**Task statement**
Of the records that follow, copy only the lines from the line containing "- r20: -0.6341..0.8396" to the line containing "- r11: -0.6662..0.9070", both included, exactly as written.

**Stored data**
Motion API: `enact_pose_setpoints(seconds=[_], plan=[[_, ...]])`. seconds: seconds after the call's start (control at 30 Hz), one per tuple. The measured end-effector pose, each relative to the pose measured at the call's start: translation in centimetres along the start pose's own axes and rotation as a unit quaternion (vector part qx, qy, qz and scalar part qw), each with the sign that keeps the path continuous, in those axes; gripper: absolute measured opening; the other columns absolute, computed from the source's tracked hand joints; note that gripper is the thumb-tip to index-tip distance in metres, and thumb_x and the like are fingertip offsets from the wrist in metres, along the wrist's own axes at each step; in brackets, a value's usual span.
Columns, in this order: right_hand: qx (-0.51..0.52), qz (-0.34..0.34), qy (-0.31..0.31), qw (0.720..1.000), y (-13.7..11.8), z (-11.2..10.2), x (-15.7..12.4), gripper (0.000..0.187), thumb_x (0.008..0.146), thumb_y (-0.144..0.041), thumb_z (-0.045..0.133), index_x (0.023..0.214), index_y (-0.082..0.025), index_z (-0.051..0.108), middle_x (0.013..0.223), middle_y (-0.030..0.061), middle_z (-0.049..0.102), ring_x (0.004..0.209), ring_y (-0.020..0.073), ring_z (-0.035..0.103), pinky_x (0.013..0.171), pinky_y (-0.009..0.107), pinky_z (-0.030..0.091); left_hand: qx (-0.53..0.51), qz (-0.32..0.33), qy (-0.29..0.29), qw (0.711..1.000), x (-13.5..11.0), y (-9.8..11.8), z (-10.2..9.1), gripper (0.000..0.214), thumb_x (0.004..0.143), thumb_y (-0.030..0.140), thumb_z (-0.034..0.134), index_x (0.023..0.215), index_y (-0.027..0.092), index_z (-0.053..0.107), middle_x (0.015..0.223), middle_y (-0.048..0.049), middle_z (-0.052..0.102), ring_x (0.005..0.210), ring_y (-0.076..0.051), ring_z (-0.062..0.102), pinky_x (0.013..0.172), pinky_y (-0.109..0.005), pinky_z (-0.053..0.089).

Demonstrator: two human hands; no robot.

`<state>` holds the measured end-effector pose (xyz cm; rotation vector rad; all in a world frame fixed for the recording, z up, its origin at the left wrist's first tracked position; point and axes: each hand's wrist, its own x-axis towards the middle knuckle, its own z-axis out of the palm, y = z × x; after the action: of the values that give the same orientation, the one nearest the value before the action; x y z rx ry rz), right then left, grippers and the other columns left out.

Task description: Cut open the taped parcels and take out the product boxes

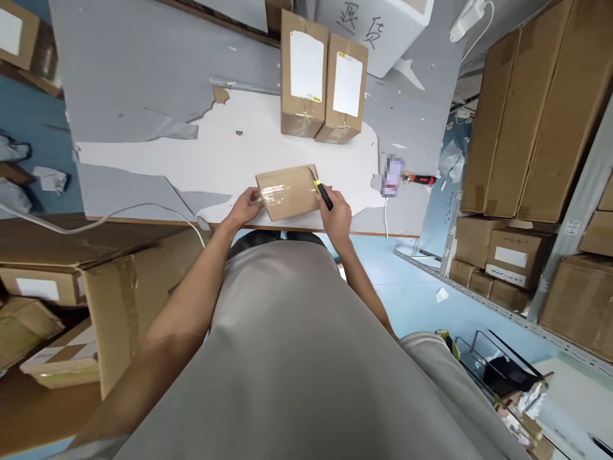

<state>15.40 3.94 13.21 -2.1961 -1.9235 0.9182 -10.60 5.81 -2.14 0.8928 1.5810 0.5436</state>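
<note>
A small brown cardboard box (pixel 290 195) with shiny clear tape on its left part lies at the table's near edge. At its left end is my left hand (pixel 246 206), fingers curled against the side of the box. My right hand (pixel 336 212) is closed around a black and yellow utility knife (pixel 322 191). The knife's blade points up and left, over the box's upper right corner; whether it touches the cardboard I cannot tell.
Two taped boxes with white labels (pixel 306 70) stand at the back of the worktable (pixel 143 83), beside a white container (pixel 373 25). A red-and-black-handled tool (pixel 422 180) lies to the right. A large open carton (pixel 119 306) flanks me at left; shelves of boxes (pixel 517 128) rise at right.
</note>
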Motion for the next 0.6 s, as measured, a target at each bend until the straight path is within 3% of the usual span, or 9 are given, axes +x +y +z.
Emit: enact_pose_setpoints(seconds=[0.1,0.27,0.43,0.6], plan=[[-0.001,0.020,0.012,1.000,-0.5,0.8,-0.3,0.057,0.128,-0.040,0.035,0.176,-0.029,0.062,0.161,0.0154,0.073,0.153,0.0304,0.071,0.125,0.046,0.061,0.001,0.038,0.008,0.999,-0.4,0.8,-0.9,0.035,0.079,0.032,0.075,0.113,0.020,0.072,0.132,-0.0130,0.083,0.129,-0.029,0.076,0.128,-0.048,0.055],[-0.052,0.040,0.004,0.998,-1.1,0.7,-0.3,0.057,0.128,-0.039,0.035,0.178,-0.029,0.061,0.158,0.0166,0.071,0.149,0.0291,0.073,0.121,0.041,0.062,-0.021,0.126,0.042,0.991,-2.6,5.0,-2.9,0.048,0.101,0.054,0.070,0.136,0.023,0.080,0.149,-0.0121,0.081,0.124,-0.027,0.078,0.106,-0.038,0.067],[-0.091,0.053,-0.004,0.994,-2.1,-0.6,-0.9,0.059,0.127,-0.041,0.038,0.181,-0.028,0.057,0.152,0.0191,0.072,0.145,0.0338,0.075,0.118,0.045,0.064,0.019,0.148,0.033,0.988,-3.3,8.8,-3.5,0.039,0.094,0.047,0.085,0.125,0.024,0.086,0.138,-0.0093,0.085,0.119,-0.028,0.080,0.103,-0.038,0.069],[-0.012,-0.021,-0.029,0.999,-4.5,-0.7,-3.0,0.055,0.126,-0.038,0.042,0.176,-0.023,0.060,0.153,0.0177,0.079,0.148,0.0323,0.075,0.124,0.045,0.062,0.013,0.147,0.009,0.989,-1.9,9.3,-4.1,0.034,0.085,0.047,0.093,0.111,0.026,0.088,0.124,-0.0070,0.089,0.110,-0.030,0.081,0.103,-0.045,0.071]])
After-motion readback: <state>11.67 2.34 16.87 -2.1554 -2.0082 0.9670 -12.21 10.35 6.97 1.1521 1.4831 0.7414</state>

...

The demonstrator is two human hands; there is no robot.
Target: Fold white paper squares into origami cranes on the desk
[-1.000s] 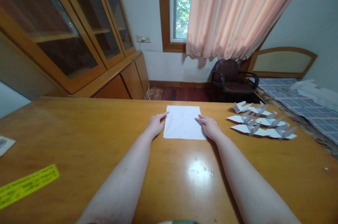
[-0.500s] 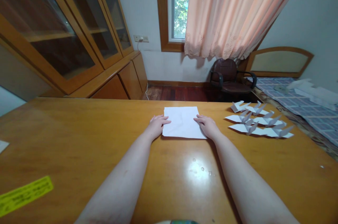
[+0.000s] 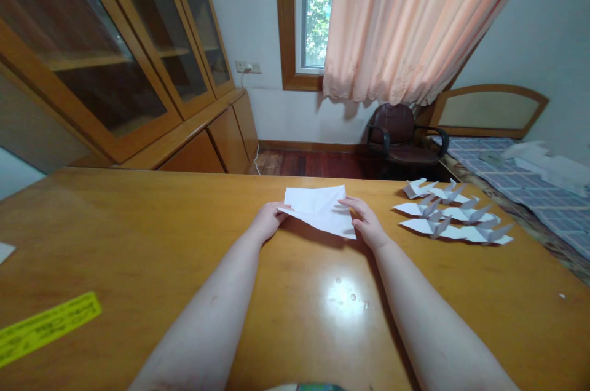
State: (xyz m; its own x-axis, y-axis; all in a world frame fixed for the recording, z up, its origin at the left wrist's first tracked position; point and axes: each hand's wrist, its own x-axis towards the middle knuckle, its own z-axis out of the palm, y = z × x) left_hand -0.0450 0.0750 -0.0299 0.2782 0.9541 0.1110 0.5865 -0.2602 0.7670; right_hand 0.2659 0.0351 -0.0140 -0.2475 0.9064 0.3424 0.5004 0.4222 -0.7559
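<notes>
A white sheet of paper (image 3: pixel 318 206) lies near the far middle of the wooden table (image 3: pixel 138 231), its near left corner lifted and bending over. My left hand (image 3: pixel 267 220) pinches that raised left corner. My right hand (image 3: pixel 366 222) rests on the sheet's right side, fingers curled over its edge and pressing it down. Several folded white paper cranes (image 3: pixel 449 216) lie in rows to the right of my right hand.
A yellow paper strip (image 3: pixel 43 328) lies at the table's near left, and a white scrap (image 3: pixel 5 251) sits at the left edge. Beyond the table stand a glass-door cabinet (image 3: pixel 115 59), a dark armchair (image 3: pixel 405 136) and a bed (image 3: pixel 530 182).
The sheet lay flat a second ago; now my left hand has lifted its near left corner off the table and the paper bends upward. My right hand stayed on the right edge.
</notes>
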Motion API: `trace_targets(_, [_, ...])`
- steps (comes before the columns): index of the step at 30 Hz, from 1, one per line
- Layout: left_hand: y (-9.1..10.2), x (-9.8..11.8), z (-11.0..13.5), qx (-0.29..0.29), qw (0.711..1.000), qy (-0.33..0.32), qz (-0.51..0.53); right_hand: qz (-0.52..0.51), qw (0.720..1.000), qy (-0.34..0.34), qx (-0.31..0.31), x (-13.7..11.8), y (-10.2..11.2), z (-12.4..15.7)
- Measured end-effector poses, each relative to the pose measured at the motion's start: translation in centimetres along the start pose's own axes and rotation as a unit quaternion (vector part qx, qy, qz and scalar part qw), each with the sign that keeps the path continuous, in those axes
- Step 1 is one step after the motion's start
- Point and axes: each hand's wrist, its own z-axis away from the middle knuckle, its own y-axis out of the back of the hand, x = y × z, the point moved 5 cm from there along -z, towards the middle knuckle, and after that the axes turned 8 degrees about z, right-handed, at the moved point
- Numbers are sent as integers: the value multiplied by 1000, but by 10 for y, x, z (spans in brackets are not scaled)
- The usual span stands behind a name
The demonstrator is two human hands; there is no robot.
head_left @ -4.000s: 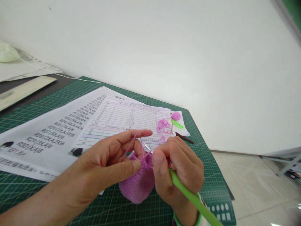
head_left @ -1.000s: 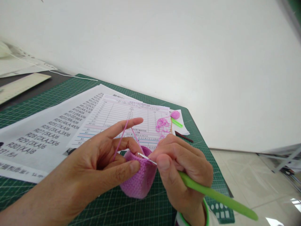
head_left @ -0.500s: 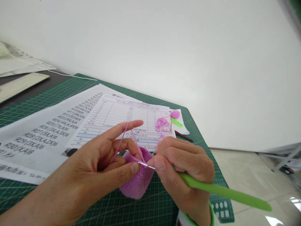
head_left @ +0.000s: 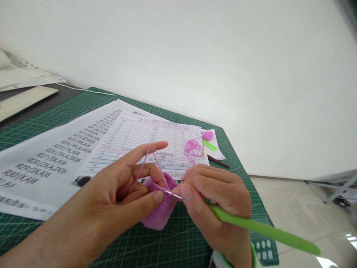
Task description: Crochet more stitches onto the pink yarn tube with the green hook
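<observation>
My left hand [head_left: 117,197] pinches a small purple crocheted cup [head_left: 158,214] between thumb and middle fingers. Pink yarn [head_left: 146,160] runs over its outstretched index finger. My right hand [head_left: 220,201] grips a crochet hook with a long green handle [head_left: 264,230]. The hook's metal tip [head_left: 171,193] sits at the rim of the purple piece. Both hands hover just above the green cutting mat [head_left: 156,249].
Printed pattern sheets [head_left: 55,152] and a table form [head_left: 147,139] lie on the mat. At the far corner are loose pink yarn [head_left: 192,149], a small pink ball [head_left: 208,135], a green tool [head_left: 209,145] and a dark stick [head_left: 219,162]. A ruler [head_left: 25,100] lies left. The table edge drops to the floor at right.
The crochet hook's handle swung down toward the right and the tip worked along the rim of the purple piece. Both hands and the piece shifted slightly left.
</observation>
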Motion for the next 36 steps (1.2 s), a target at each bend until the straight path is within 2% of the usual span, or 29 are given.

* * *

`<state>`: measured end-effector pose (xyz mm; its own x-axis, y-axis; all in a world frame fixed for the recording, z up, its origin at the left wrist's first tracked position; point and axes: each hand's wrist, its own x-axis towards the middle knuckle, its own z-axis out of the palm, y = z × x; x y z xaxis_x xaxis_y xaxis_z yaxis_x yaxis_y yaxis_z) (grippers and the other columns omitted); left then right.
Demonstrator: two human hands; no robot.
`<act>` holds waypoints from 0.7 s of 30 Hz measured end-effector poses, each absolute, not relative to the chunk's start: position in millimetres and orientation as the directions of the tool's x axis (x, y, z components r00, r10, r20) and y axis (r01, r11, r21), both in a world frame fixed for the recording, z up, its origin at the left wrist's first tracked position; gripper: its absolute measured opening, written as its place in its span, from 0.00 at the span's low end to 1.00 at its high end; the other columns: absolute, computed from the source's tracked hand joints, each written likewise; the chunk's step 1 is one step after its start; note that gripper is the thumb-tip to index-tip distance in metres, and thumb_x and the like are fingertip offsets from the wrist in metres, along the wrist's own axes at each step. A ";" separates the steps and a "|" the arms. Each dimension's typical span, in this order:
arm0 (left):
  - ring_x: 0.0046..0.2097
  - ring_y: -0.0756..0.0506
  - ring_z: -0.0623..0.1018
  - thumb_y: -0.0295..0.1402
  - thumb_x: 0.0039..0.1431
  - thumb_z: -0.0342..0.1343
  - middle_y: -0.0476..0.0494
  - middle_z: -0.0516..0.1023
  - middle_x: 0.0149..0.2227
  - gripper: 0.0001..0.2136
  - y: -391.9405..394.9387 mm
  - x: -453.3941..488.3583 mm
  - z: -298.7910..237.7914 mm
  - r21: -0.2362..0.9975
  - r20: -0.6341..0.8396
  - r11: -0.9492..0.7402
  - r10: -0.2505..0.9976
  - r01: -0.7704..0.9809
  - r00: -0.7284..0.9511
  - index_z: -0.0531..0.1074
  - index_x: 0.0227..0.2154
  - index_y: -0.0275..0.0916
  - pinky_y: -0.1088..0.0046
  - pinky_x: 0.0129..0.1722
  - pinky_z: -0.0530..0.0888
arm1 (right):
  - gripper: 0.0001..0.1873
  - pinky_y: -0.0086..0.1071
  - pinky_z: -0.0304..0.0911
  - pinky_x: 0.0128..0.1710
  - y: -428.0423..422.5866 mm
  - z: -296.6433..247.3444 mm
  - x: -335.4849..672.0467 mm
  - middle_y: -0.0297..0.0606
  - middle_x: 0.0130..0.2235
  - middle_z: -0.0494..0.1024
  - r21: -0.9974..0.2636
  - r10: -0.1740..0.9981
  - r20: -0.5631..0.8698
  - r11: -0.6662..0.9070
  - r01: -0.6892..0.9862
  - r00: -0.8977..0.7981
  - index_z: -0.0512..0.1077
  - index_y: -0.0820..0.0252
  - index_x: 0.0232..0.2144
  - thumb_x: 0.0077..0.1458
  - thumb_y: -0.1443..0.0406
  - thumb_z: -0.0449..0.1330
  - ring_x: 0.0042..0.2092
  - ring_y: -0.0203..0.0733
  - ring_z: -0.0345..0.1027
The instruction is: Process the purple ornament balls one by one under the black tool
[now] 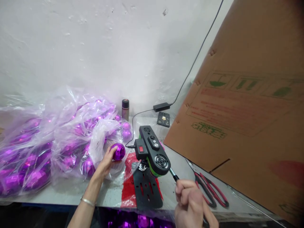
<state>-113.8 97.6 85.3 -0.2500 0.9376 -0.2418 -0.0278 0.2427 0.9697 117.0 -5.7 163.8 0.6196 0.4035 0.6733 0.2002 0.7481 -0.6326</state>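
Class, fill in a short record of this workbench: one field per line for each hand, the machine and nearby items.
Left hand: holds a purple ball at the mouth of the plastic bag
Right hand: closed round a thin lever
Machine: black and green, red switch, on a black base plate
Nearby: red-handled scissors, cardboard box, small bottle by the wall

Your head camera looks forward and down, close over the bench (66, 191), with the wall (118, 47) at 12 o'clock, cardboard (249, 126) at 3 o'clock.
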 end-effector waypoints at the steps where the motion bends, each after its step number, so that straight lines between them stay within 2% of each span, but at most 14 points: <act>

**Task result**
  - r20: -0.6341..0.8396
  - r11: -0.9492..0.7402
  - r10: -0.2505..0.9976
  - r01: -0.7704..0.9809
  - r00: -0.7284..0.9511
  - index_z: -0.0531..0.1074
  - index_x: 0.0227..0.2154
  - index_y: -0.0275..0.0916
  - pinky_y: -0.1088..0.0046
  - pinky_x: 0.0129..0.1722
  - pinky_z: -0.0530..0.0888
arm1 (right):
  - gripper: 0.0001..0.1873
  - pinky_y: -0.0086..0.1071
  - pinky_z: -0.0304..0.0911
  - pinky_x: 0.0128..0.1710
  - y: -428.0423..422.5866 mm
  - z: -296.6433..247.3444 mm
  - x: -335.4849..672.0467 mm
  - middle_y: -0.0297..0.0606
  - middle_x: 0.0130..0.2235
  - middle_z: -0.0494..0.1024
  - r21: -0.9974..0.2636
  - r10: -0.1740..0.9981
  - r20: -0.5631..0.8698
  - r11: -0.6662..0.9070

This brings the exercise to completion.